400 Days tells the story of four wanna-be astronauts taking part in an experiment that sees them living together in a realistic space capsule simulator for 400 days to determine the mental effects of deep-space travel. As the days pass, strange things start to happen to the crew and in the end, not everything is at it seems… or is it?
Writer and director Matt Osterman has explored an interesting premise; what happens when you’re stuck with the same people in a confined area for a lengthy period of time with no communication with the outside world? It is, of course, a recipe for a psychological, sci-fi thriller that leaves the audience, as well as the characters, questioning what the hell is going on.
As the film slowly progresses through the first 100 or so days, the vast differences between the four main characters begin to become more apparent and we can only assume that the emerging conflict will be their downfall and the subsequent failure of the experiment. This isn’t necessarily the case as Osterman throws in a range of mind-boggling and unexpected roadblocks to throw not just the group, but the audience off course. These include confusing hallucinations, potential poisonings, half-human/half-something intruders and a possible post-apocalyptic world.
All actors play their roles well as contrasting team mates trying to work together to successfully fulfil the experiment, pressured constantly by the awareness that failure will result in them not being chosen to go into space. It’s interesting, and somewhat surprising, to see comedian/comedic actor Dane Cook (Good Luck Chuck) in a completely different role to his usual, taking on a character who borders on being a sociopathic maniac with serious control issues.

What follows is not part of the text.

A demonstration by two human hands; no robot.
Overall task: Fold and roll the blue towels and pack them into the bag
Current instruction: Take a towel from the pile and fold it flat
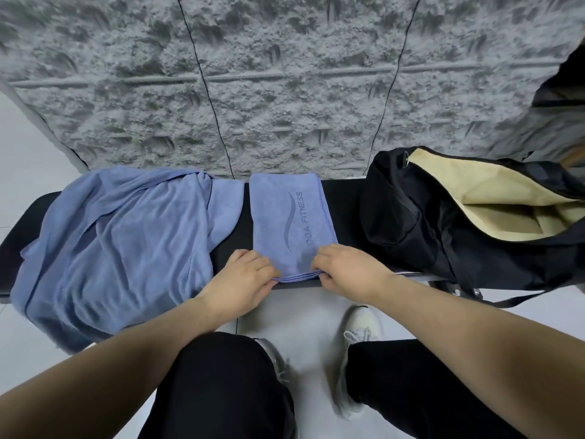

In contrast to Dane’s controlling and violent character, Ben Feldman (Cloverfield) plays the quiet and un-assuming math whiz, Bug, who mentally struggles with the simulated isolation more than the others. At times he loses control of his sanity and is constantly tormented by guilt for leaving his young son and wife alone for such a long time.
The normally perky and smiling Tom Cavanagh (The Flash) takes on a much more sinister character, whose cunning smile this time strikes fear in the hearts of the audience. Despite not being on screen for long, his presence is alarming and leaves a permanent impression on the minds of the audience.
Though it doesn’t quite hit the mark of an amazing sci-fi thriller, 400 Days is still an entertaining mind-maze that will keep you guessing right down to the last second (and possibly even thereafter).
Reviewed by Georgina Smerd
Rating out of 10: 6
400 Days will be released on Blu-ray and DVD on 29 October 2015.